When I've figured out which way round to hold it, there's a voice from the depths of southern Asia telling me that this is my credit card company calling and they must check a few security details with me before they can tell me what it's about. They won't tell me anything until I answer their questions, as they want to be sure they are talking to the right person.

Huh? Someone rings me out of the blue about my credit card, on someone else's telephone, and wants to check my security details?

- How do I know you are who you say you are? I don't want to give any information over the telephone to a stranger. Can you tell me what this is about?

- I am sorry madam, I am not permitted to discuss anything about the account with you without first clearing your security details.

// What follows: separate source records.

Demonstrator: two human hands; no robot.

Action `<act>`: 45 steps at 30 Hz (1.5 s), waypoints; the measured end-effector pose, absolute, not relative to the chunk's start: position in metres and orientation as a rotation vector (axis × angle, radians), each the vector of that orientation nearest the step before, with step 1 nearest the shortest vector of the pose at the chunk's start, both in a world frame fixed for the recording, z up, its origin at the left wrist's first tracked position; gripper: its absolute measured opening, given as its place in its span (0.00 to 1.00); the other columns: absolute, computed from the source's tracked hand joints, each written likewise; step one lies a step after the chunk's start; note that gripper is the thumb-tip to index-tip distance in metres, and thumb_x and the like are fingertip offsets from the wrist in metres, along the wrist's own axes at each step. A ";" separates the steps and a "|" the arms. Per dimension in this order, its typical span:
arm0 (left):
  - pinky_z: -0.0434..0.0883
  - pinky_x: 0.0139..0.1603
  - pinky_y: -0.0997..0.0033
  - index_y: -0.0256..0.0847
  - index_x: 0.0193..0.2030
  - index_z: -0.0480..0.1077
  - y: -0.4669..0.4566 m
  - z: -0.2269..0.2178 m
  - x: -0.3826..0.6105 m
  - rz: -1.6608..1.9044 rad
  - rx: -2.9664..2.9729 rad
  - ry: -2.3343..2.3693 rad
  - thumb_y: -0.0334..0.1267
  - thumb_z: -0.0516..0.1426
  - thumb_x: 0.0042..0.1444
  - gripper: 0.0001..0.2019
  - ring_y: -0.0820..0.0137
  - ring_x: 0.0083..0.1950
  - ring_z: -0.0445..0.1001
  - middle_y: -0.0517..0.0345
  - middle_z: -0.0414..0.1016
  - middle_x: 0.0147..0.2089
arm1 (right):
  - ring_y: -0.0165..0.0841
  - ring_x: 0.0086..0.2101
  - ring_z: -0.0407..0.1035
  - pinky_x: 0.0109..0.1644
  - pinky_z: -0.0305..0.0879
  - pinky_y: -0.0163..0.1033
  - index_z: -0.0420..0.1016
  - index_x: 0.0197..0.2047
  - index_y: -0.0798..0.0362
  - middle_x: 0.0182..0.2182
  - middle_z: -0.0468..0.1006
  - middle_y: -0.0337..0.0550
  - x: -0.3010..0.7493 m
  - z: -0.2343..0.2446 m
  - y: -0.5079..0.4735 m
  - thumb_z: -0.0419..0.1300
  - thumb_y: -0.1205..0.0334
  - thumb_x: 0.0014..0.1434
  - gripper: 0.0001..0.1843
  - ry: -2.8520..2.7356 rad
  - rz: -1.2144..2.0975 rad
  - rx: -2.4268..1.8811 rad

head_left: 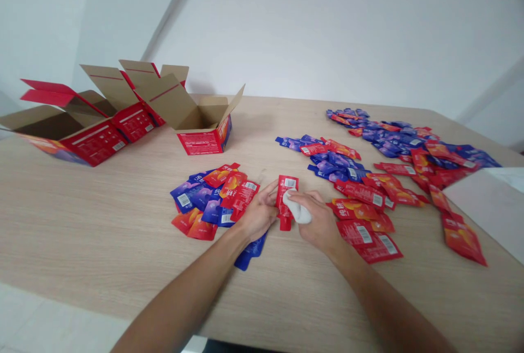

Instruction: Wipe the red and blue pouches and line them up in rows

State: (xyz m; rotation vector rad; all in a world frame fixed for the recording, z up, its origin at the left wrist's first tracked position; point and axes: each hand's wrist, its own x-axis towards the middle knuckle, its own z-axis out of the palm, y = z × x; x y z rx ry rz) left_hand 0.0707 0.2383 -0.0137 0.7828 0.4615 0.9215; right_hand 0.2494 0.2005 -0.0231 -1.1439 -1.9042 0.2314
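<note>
Just below the center of the frame is a single red pouch (290, 183), barcode end toward the top and narrow neck pointing down, and the step in hand looks like a wipe-down. Left hand (260, 214) has its fingers closed on the pouch's left edge, while the right hand (321, 222) is curled around a wadded white cloth (300, 213) pressed against the printed face. Can't tell if the pouch is resting on anything or held slightly up. If it were me, I'd pinch just the edge like that so most of the face stays free, back it with the fingers so it doesn't buckle, and go easy on the pressure since it looks soft. Long strokes from barcode to neck, then get the seams and flip it, and I'd refold the cloth once a patch looks grubby. Watch the left wrist too: a blue pouch (248, 255) sits right under it, beside the mixed pile (241, 197) left of center, so a sloppy elbow could scatter stuff. The bigger spread of pouches (357, 233) fills the right side on the wooden table (102, 222), with open cartons (200, 142) at upper left.
</note>
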 end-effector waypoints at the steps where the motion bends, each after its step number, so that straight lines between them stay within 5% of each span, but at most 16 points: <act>1: 0.68 0.32 0.77 0.48 0.70 0.60 0.240 -0.014 0.070 0.945 0.773 0.471 0.15 0.56 0.35 0.50 0.69 0.39 0.78 0.47 0.76 0.58 | 0.41 0.48 0.71 0.49 0.73 0.46 0.76 0.53 0.45 0.49 0.81 0.42 0.249 -0.022 0.199 0.56 0.82 0.44 0.35 -1.932 0.278 -1.128; 11: 0.66 0.28 0.78 0.52 0.72 0.54 0.241 -0.015 0.072 1.023 0.714 0.564 0.16 0.55 0.35 0.54 0.74 0.32 0.74 0.51 0.77 0.55 | 0.40 0.43 0.70 0.43 0.71 0.44 0.76 0.50 0.45 0.46 0.82 0.40 0.246 -0.021 0.197 0.57 0.82 0.38 0.36 -2.083 0.402 -1.014; 19: 0.67 0.35 0.75 0.46 0.68 0.64 0.228 -0.019 0.084 0.785 0.864 0.451 0.15 0.54 0.33 0.50 0.69 0.37 0.76 0.49 0.80 0.51 | 0.43 0.50 0.69 0.52 0.70 0.49 0.74 0.54 0.46 0.52 0.79 0.44 0.253 -0.026 0.206 0.59 0.78 0.49 0.30 -1.856 0.194 -1.170; 26: 0.65 0.30 0.78 0.48 0.66 0.65 0.239 -0.016 0.074 0.998 0.803 0.568 0.17 0.53 0.30 0.49 0.71 0.37 0.76 0.52 0.79 0.53 | 0.41 0.45 0.71 0.46 0.72 0.44 0.74 0.53 0.46 0.46 0.81 0.41 0.236 -0.028 0.194 0.56 0.83 0.40 0.37 -1.994 0.392 -1.061; 34: 0.70 0.31 0.73 0.37 0.44 0.72 0.247 -0.007 0.071 1.105 0.594 0.735 0.34 0.62 0.50 0.13 0.72 0.30 0.73 0.56 0.76 0.34 | 0.41 0.49 0.72 0.53 0.71 0.47 0.74 0.55 0.46 0.49 0.80 0.44 0.241 -0.021 0.194 0.57 0.79 0.47 0.32 -1.729 0.252 -1.191; 41: 0.65 0.28 0.78 0.45 0.56 0.66 0.239 -0.017 0.080 1.105 0.645 0.749 0.36 0.65 0.51 0.25 0.75 0.28 0.71 0.65 0.73 0.31 | 0.41 0.52 0.71 0.55 0.71 0.48 0.71 0.58 0.44 0.53 0.78 0.44 0.233 -0.026 0.190 0.59 0.76 0.53 0.31 -1.792 0.384 -1.043; 45: 0.68 0.36 0.77 0.40 0.50 0.72 0.235 -0.016 0.085 1.051 0.625 0.612 0.38 0.63 0.56 0.15 0.75 0.33 0.73 0.61 0.76 0.35 | 0.41 0.53 0.70 0.56 0.71 0.49 0.70 0.59 0.44 0.54 0.78 0.45 0.232 -0.029 0.191 0.58 0.78 0.52 0.33 -1.795 0.356 -1.062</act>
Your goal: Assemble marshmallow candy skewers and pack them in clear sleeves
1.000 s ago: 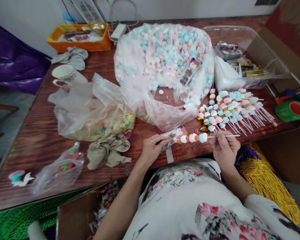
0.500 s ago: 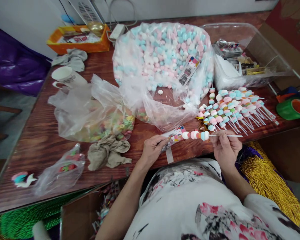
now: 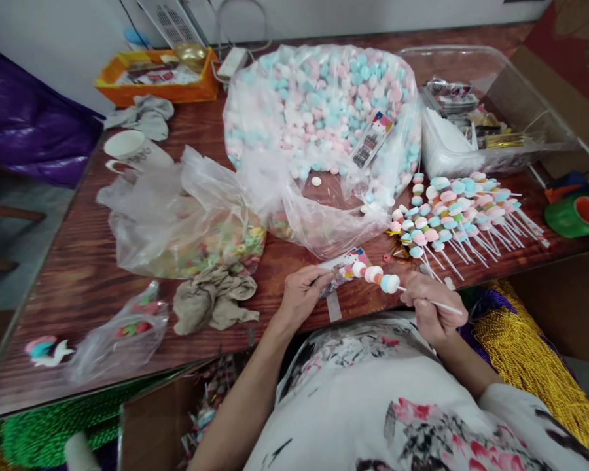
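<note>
My right hand (image 3: 430, 307) pinches the white stick of a marshmallow skewer (image 3: 377, 275) carrying pink, white and blue pieces, tilted down to the right. My left hand (image 3: 302, 292) is closed on a small printed wrapper (image 3: 344, 265) at the skewer's tip, by the wooden table's (image 3: 78, 275) front edge. A pile of finished skewers (image 3: 454, 212) lies just beyond my right hand. A big clear bag of pastel marshmallows (image 3: 324, 118) sits behind.
A clear bag of colourful candy rings (image 3: 186, 222) and a crumpled brown cloth (image 3: 213, 297) lie left of my hands. A white mug (image 3: 127, 149), an orange tray (image 3: 152, 75), a clear box (image 3: 481, 118), green tape (image 3: 574, 216) and yellow cord (image 3: 525, 353) surround them.
My right hand has dropped lower and nearer my body, tilting the skewer from level to slanting down right. The left hand stays on the wrapper.
</note>
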`<state>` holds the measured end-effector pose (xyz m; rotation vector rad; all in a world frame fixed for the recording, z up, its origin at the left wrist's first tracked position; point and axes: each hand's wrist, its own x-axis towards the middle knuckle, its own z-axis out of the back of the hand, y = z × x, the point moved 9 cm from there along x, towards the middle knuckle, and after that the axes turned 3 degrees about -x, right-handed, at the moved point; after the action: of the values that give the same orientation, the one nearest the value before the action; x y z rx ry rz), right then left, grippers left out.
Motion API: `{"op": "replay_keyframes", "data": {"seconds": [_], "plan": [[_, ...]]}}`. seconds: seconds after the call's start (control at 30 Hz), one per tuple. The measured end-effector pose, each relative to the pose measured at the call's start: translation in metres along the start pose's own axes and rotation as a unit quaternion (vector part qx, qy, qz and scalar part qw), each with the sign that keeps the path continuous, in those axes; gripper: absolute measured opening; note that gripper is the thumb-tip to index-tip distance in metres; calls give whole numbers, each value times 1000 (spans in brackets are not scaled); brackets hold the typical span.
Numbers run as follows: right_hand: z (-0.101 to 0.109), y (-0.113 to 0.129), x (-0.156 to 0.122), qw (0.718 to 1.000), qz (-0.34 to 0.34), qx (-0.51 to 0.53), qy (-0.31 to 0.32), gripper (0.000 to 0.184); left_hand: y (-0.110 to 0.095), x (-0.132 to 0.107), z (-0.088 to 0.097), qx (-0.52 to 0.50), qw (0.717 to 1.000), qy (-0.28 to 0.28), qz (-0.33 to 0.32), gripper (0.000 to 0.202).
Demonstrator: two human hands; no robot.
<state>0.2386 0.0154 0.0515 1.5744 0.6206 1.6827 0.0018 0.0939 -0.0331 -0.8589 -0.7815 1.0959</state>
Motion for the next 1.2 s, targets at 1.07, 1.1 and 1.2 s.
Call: {"op": "replay_keyframes", "data": {"seconds": [1.07,1.1,1.2], "plan": [[-20,-68,10,917,-282,243,-143,16,-35,-13,-12,39,993,-9,-114,22],[-22,-68,10,915,-284,250,-138,16,-36,-14,-12,38,993,-10,-114,22],[-26,-71,9,905,-302,269,-130,19,-38,-13,-10,49,994,-19,-100,17]]}}
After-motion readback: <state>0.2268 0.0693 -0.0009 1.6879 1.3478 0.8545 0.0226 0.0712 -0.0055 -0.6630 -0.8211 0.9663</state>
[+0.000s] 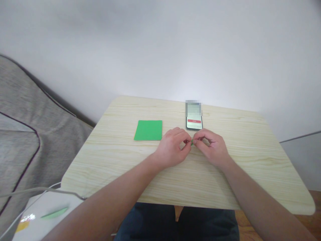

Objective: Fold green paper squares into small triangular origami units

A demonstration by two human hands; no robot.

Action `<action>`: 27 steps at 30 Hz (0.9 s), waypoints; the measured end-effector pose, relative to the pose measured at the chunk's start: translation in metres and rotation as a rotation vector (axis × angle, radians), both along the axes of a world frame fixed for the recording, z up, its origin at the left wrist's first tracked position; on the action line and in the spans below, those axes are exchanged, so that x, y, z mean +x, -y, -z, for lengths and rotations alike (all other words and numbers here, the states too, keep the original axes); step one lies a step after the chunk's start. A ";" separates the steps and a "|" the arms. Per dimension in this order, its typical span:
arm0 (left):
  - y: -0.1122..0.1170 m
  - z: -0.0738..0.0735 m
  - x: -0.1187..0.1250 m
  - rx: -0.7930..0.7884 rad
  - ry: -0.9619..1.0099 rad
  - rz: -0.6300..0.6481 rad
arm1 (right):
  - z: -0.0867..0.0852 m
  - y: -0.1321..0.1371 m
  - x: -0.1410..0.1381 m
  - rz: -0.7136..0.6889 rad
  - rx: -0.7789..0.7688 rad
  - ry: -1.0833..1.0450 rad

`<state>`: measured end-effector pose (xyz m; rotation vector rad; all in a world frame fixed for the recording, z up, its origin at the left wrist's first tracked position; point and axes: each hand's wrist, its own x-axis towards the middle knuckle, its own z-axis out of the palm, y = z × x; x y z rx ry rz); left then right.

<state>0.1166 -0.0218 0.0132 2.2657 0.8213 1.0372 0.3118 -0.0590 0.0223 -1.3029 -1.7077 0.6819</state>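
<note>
My left hand point(174, 147) and my right hand point(210, 145) meet above the middle of the table, fingertips almost touching. Both pinch a tiny green piece point(192, 142), perhaps folded paper; most of it is hidden by the fingers, so its shape cannot be made out. To the left of my left hand lies a flat stack of square green paper point(148, 130), with a thin yellow edge showing at its left side. A phone point(194, 123) lies face up just beyond my fingertips, its screen lit with a red bar.
The pale wood-grain table point(112, 147) backs onto a white wall point(160, 50). A grey cushioned seat point(50, 134) stands at the left. Cables point(42, 190) cross the lower left, over a white surface point(32, 231) bearing a light green strip point(54, 213).
</note>
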 end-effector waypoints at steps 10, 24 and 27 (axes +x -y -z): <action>-0.001 0.000 0.000 -0.035 -0.012 -0.058 | 0.003 -0.001 0.001 -0.004 -0.008 0.017; -0.005 0.006 0.000 -0.119 -0.023 -0.054 | 0.008 -0.003 0.002 0.033 0.029 0.053; -0.005 0.006 0.000 -0.117 -0.018 -0.054 | 0.008 -0.003 0.002 0.033 0.034 0.050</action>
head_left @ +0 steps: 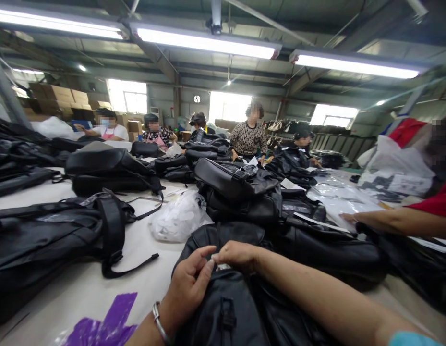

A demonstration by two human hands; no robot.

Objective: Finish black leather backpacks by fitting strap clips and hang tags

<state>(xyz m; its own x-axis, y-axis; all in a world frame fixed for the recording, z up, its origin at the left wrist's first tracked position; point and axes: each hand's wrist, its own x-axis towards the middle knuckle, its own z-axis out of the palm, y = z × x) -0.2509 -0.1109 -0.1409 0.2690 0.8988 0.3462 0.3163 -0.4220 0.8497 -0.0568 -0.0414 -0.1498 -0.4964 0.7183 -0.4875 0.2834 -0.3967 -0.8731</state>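
Right now the left hand and right hand meet at the fingertips above a black backpack, which lies directly below them on the table. The left thumb and forefinger reach forward, slightly parted; the right fingers are curled inward. Whether either hand pinches something small at that meeting point, I cannot tell. A buckle shows on the backpack, and purple plastic lies left of the hands.
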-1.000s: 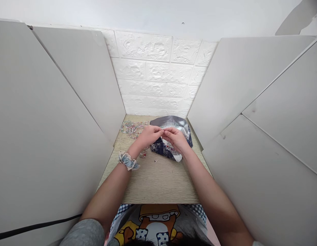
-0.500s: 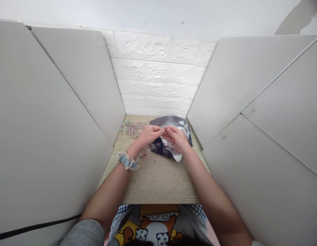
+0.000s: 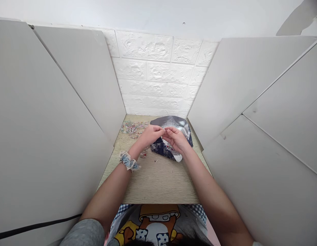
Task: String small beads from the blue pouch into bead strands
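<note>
My left hand [image 3: 149, 135] and my right hand [image 3: 175, 137] meet fingertip to fingertip above a dark blue patterned pouch with a silver lining [image 3: 173, 124]. Both hands are pinched shut on something too small to make out. A blue scrunchie [image 3: 128, 161] sits on my left wrist. A strand or heap of small colourful beads [image 3: 131, 127] lies on the wooden table [image 3: 158, 181] just left of my left hand. A few loose beads [image 3: 143, 154] rest below that hand.
White partition boards [image 3: 71, 112] wall in the narrow table on the left and right [image 3: 240, 102]. A white brick-pattern wall [image 3: 155, 78] closes the back. A black cable [image 3: 38, 225] runs along the lower left.
</note>
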Action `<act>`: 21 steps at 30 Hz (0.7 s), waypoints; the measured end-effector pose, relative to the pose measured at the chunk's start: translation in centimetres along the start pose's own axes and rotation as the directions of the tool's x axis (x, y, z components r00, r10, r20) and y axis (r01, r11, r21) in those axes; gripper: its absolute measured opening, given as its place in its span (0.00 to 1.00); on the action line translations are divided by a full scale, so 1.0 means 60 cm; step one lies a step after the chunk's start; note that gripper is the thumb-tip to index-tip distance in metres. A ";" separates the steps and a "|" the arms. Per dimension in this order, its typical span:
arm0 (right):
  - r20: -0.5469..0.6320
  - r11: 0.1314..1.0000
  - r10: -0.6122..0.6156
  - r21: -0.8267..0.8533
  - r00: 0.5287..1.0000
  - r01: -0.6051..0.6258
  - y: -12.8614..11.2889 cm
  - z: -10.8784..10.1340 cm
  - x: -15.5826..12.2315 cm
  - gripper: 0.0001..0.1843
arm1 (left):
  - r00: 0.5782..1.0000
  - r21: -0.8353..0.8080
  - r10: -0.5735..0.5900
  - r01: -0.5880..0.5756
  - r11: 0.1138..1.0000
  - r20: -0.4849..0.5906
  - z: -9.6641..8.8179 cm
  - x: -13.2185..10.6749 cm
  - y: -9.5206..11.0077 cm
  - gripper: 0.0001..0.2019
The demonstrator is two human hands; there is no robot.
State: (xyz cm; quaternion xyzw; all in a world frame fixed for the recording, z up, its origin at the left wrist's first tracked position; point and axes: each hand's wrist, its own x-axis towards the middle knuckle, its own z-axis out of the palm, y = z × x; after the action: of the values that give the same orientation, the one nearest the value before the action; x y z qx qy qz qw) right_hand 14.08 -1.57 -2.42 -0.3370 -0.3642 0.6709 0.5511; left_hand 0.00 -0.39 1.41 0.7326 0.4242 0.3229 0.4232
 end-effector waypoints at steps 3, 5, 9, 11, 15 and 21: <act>0.002 1.000 -0.003 0.002 1.000 0.003 0.000 0.001 0.000 0.10 | 1.000 0.000 0.012 -0.012 1.000 -0.012 0.001 0.001 -0.003 0.14; -0.003 1.000 -0.004 0.007 1.000 0.004 0.000 0.002 -0.001 0.10 | 0.999 0.005 0.022 -0.022 1.000 -0.023 0.002 0.001 -0.005 0.14; -0.009 1.000 -0.004 0.014 1.000 0.004 -0.001 0.004 -0.001 0.10 | 0.999 0.011 0.021 -0.020 1.000 -0.040 0.003 0.001 -0.003 0.13; -0.009 1.000 -0.006 0.011 1.000 0.006 -0.002 0.005 -0.002 0.11 | 0.999 0.009 0.017 -0.016 1.000 -0.041 0.003 0.000 0.000 0.13; -0.011 1.000 -0.007 0.006 1.000 0.007 -0.002 0.006 -0.003 0.11 | 0.999 0.015 0.012 -0.011 1.000 -0.046 0.003 -0.001 0.004 0.13; -0.003 1.000 -0.018 -0.009 1.000 0.018 -0.002 0.006 -0.003 0.10 | 0.998 0.035 0.008 -0.006 0.999 -0.054 0.002 -0.004 0.008 0.12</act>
State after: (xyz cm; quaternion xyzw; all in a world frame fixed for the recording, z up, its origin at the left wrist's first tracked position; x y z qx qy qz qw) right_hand 13.83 -1.79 -2.13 -0.3371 -0.3695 0.6637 0.5562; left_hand 0.19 -0.77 1.77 0.7322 0.4385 0.3368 0.3978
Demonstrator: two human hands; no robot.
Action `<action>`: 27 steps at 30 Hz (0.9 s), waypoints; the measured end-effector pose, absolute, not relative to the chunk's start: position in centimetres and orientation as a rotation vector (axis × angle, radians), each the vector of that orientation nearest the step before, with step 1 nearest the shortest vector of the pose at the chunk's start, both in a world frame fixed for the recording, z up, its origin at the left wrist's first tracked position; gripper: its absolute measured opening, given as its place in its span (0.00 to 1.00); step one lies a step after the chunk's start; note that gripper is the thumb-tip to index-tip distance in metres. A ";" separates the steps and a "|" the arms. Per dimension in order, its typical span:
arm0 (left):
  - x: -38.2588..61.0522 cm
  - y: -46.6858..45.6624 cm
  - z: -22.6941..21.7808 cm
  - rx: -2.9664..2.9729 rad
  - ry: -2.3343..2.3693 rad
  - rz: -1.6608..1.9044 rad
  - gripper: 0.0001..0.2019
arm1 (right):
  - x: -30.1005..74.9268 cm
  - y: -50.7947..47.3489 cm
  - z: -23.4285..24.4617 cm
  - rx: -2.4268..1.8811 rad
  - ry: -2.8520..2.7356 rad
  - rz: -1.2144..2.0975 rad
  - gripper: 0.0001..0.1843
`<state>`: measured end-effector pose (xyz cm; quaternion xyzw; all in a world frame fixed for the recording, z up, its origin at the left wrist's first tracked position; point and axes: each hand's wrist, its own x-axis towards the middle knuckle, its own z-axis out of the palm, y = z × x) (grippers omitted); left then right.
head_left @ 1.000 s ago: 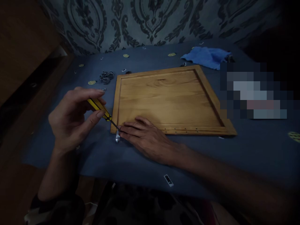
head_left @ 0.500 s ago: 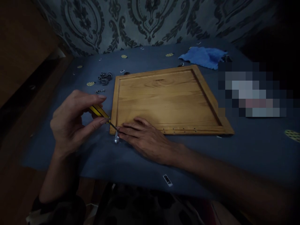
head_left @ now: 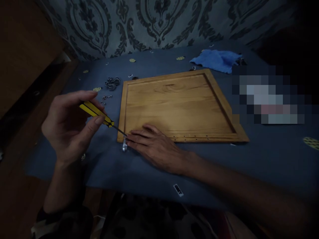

(Things like the colour of my grandmother's eyes, and the check digits on the back of the card. Things that would be jolly useful to someone wanting to use my card.) This really isn't a good time to call. OH and I in the middle of trying to buy a car. She is insistent. She suggests I call their customer service department, and starts to dictate a number.

- Sorry, I don't know who you are. I will ring the number on the back of my card.

It's a joint account, that's why they rang on OH's telephone. It transpires that someone had been trying to use my card to buy goods online "in the Pacific area" and the credit card company wanted to check it wasn't me. No, it wasn't. (Where in the Pacific area, I'm dying to know. Anchorage? Honolulu? Shanghai?) My card is now cancelled, a new card is on its way and I must let them know if it doesn't arrive within ten days. Lucky I have another credit card, what with Christmas coming up and everything.

Honestly, I'm grateful that they checked, rather than just paying out and not telling me my credit limit was up until I tried to check out the latest bit of black goods for the offspring's pressie. But what is the mentality of these institutions? They are forever asking us to be vigilant against fraud, yet they act as if they didn't know what it was like to be a customer. Imagine that you'd just paid for a meal in a restaurant where there happened to be a dodgy employee. I know I know, but it does happen. The employee has your name and credit card number, he has the telephone number from the booking; all he needs now are the answers to the security questions to be able to exhaust your unasked-for credit limit.